Tonight I left the house at 7:15 to go to the grocery store. I drove past the store where you pay 25 cents for a cart and you bag your own groceries. I drove past the store where you can buy everything from clothing to lawn chemicals as well as your meat and potatoes. I went to the store where I know there are people working that have disabilities.
After filling my grocery cart to the brim with the coming week’s meal items as well as a majority of what will become our family’s Thanksgiving dinner next week, I pulled my cart up to the checkout counter. The person in front of me was paying for their items and I began to unload. A young man came over and asked if he could unload the rest of my groceries, a second stood at the counter ringing everything up, and a third man, John*, stood at the end of the aisle waiting to put the groceries into bags then into the waiting second cart.

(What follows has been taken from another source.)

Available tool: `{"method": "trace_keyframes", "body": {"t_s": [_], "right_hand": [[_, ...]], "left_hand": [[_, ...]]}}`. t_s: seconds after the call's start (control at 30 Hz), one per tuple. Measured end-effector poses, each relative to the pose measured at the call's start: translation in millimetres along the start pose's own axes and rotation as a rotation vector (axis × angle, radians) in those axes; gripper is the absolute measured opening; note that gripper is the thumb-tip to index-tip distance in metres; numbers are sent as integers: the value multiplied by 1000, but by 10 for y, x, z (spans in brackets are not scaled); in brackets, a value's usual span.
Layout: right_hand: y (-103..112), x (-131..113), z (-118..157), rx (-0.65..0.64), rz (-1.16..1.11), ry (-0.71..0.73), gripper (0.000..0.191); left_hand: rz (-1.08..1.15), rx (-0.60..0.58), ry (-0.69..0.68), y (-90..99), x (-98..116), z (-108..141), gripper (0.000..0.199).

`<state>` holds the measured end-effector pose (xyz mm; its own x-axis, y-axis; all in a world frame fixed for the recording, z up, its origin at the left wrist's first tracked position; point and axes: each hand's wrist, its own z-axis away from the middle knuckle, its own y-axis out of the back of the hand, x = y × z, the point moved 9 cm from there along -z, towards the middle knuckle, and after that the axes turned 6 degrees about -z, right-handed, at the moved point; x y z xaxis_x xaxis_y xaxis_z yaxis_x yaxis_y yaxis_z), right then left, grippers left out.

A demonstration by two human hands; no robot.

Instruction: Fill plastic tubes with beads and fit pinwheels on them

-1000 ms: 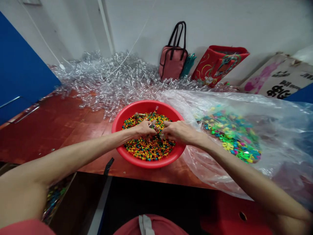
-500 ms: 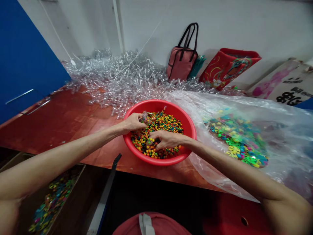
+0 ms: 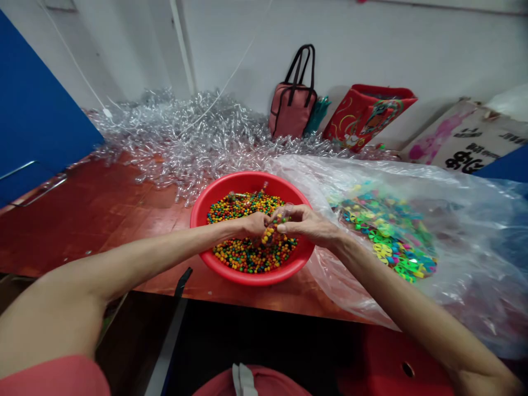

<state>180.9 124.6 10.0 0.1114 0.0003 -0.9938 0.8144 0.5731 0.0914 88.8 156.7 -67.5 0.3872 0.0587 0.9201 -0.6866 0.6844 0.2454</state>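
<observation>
Red basin [image 3: 256,278], multicoloured beads [image 3: 247,257] inside

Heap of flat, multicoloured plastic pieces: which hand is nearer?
Right. The right hand is left of the heap, over the right side of the round red basin; the left hand is farther left, near its middle.

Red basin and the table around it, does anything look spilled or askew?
The red bag at the back looks tilted, while the pink bag beside it stands nearly upright. Clear plastic pieces sprawl loose across the tabletop behind the red basin, in no visible container.
</observation>
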Motion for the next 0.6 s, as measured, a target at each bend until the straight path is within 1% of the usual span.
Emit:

If I was on a bicycle (obviously this is a hypothetical situation :) ) and riding along the road and found myself in the path of a bunch of cyclists that are in a race, my personal fast pace would likely look like I was just strolling along slowly in comparison to the cyclists going twice as fast as I was. It’s not that I was riding slowly (remember, this is hypothetical!), it’s simply that they are very fast at what they are doing.

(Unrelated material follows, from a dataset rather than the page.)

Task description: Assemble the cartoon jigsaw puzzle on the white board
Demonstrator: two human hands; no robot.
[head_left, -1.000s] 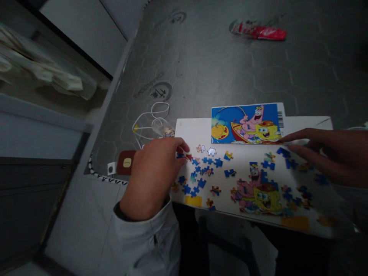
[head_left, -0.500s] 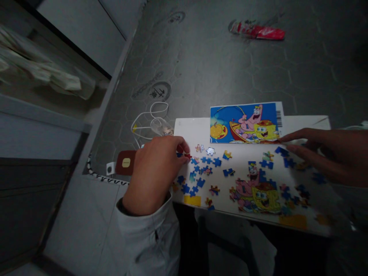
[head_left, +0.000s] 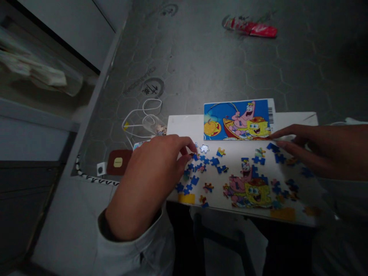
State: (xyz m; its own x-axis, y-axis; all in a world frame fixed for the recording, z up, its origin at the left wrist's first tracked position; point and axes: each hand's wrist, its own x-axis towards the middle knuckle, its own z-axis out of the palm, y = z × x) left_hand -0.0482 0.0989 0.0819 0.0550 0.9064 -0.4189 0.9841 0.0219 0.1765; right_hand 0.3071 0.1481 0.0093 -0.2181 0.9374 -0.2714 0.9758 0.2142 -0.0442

The last week or so I’ve had several conversations with friends and therapists about life skills, job training, adult workforces for people with disabilities, and the NEED for acceptance, self esteem, and being part of the workforce that most people have. With or without disabilities.
Back at the grocery store, man #1 quickly unloads my entire cart. Man #2 scans as many groceries as he can fit on the end part of the carousel area. John begins bagging groceries. He looks through, finds the canned items and puts them carefully in a bag then into the cart. He finds the cold items and puts them together. He grabs the items in glass jars and bags them then puts them in the cart.
The cashier stands there and watches him. He puts two things in a bag. The first man walks away. John continues to put things logically into the bags and carefully into the cart.
He’s not moving slowly. He’s just moving at a pace that’s normal for him. He’s working through his thought process, carefully completing a job he was well trained to do.
Unless you compare him to the cashier.
Then, you think he must be moving at a snail’s pace as he methodically goes about his job and carefully packs the groceries away.
Tonight as the last of my groceries was put into my cart, I thanked John for his work. I pointed out a place where that last bag he held would fit without squashing any bread, eggs, or fruit. He offered to bring my groceries to the car, and as always I declined. Then he turned back to his work.
The cashier handed me the receipt, and he said to me, “I’m sorry it took so long… working slow tonight.”
All sorts of thoughts ran through my head as I walked out to my car. John needs a job like this. He did very well at his job. He’s not a marathon runner or riding in a bicycle race. He’s going about at a pace that’s fast for him, and that, compared to someone else on another checkout aisle, wouldn’t have seemed very slow at all. And yet, he was being looked at as if he’s slowly ambling along.
Have you been at that cashier line lately? Have you had that person that appeared to be working at a snail’s pace put your groceries into the bags? Have you given them grace?
What the cashier didn’t know about me is that I am proud of John. What he didn’t know about me is that in about 20 years, I will be the proud parent of six adults, much like John. What he didn’t know about me is that no matter the hurry I may have been in, I was willing to wait on John.
What he didn’t know about me is that tonight when I left the house at 7:15 to go to the grocery store I drove past the store where you pay 25 cents for a cart and you bag your own groceries, past the store where you can buy everything from clothing to lawn chemicals as well as your meat and potatoes, and I went to the store where I know there are people working that have disabilities. And I was HAPPY to have John carefully help me check out.